EXERCISE GOAL | Read the data that follows. Then repeat it exactly.

THE DATA |
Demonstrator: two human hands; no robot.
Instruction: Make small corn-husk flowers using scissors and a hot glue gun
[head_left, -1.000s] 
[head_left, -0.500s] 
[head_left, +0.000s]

RESPONSE FOR THIS EXERCISE |
Demonstrator: two human hands; no robot.
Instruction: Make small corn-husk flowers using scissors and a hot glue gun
[head_left, -1.000s] 
[head_left, -0.500s] 
[head_left, +0.000s]

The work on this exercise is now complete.